Mit solchen Vorhaben spielen demokratische Staaten letztlich autoritären Regimen in die Hände, die mit den gleichen Argumenten Kritik an ihren eigenen Überwachungsregimen zurückweisen.

Zu den Feinden des Internets zählt der Bericht auch die IT-Sicherheitsfirmen GAMMA INTERNATIONAL (UK/Deutschland), TROVICOR (Deutschland), HACKING TEAM (Italien), AMESYS (Frankreich) und BLUE COAT (USA). Mit Produkten dieser Firmen spüren autoritäre Regime kritische Journalisten auf, nehmen sie fest und blockieren ihre Webseiten. Die Anbieter verkaufen ihre Software entweder selbst an solche Regierungen und nehmen Übergriffe damit in Kauf, oder sie haben es versäumt, den Export ihrer Software so zu kontrollieren, dass Missbrauch ausgeschlossen ist.

Immer wieder berichten Journalisten und Dissidenten aus autoritär regierten Staaten, dass sie in Verhören mit Protokollen ihrer vertraulichen Skype-Telefonate, E-Mails oder SMS-Nachrichten konfrontiert wurden. Recherchen von Journalisten und Bürgerrechtlern zufolge ist etwa in Ländern wie Syrien, Bahrain oder Libyen Überwachungstechnologie eingesetzt worden, die von westlichen Herstellern stammt.

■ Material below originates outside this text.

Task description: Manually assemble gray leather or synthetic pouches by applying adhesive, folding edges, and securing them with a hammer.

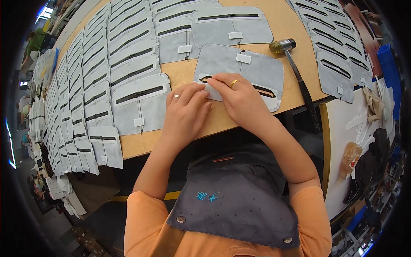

Die Produkte mancher Hersteller (darunter Blue Coat und Amesys) sind zur flächendeckenden Überwachung des Internets geeignet. Auf diese Weise können etwa Nutzerprofile erstellt werden oder es lässt sich der Zugang zu bestimmten Webseiten oder die Suche nach einzelnen Stichwörtern blockieren. Die andere Art von Programmen (etwa von Gamma oder Hacking Team) zielt darauf, mit Hilfe sogenannter Staatstrojaner einzelne Journalisten, Blogger oder Dissidenten gezielt zu überwachen, indem die Programme etwa auf Festplatten zugreifen, Passwörter ausspionieren, E-Mails mitlesen und verschlüsselte Internettelefonate mithören. Auf diese Weise können autoritäre Regime Journalisten aushorchen, ihre Informanten aufspüren und so eine freie Berichterstattung behindern.